§ **Brief**
The material below holds a span beginning at the line with "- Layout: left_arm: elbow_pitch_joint" and ending at the line with "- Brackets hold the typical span". Quote that span exactly, both ends included, and only that span.

+---+

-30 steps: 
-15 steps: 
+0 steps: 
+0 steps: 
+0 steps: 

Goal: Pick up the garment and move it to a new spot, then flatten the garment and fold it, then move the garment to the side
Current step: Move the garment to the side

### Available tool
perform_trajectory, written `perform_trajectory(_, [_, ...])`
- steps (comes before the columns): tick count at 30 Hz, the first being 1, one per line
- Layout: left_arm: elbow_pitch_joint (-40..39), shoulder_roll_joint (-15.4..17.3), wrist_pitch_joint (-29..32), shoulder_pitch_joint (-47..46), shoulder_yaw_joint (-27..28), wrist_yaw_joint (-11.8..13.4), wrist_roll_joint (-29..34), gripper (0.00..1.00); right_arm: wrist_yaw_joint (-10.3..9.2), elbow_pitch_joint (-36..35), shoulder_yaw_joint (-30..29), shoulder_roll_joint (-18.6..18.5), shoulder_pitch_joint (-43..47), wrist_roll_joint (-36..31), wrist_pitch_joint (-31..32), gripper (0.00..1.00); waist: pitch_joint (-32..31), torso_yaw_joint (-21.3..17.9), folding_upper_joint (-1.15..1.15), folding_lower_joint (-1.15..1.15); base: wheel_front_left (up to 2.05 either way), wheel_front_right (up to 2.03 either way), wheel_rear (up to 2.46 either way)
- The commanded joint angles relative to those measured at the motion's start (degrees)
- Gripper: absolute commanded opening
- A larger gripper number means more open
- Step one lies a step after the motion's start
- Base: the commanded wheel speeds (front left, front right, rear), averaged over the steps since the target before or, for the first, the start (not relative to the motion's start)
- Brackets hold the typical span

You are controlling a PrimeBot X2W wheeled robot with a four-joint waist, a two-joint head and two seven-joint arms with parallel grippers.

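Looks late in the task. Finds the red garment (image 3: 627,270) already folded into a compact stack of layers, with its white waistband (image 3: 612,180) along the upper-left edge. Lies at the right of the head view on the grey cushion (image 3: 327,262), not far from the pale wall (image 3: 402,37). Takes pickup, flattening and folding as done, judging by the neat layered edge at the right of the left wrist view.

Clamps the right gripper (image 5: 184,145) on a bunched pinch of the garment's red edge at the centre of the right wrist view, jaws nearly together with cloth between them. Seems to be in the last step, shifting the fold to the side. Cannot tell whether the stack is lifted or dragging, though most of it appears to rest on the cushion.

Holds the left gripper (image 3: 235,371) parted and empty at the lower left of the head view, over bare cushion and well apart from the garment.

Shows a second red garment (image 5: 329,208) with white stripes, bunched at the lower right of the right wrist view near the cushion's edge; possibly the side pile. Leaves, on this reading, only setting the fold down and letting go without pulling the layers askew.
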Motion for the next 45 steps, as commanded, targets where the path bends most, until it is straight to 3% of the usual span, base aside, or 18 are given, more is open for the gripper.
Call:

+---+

§ **Answer below**
- Layout: left_arm: elbow_pitch_joint (-40..39), shoulder_roll_joint (-15.4..17.3), wrist_pitch_joint (-29..32), shoulder_pitch_joint (-47..46), shoulder_yaw_joint (-27..28), wrist_yaw_joint (-11.8..13.4), wrist_roll_joint (-29..34), gripper (0.00..1.00); right_arm: wrist_yaw_joint (-10.3..9.2), elbow_pitch_joint (-36..35), shoulder_yaw_joint (-30..29), shoulder_roll_joint (-18.6..18.5), shoulder_pitch_joint (-43..47), wrist_roll_joint (-36..31), wrist_pitch_joint (-31..32), gripper (0.00..1.00); waist: pitch_joint (-32..31), torso_yaw_joint (-21.3..17.9), folding_upper_joint (-1.15..1.15), folding_lower_joint (-1.15..1.15); base: wheel_front_left (up to 2.05 either way), wheel_front_right (up to 2.03 either way), wheel_rear (up to 2.46 either way)
- The commanded joint angles relative to those measured at the motion's start (degrees)
- Gripper: absolute commanded opening
- A larger gripper number means more open
- Step one lies a step after the motion's start
- Base: the commanded wheel speeds (front left, front right, rear), averaged over the steps since the target before or, for the first, the start (not relative to the motion's start)
- Brackets hold the typical span

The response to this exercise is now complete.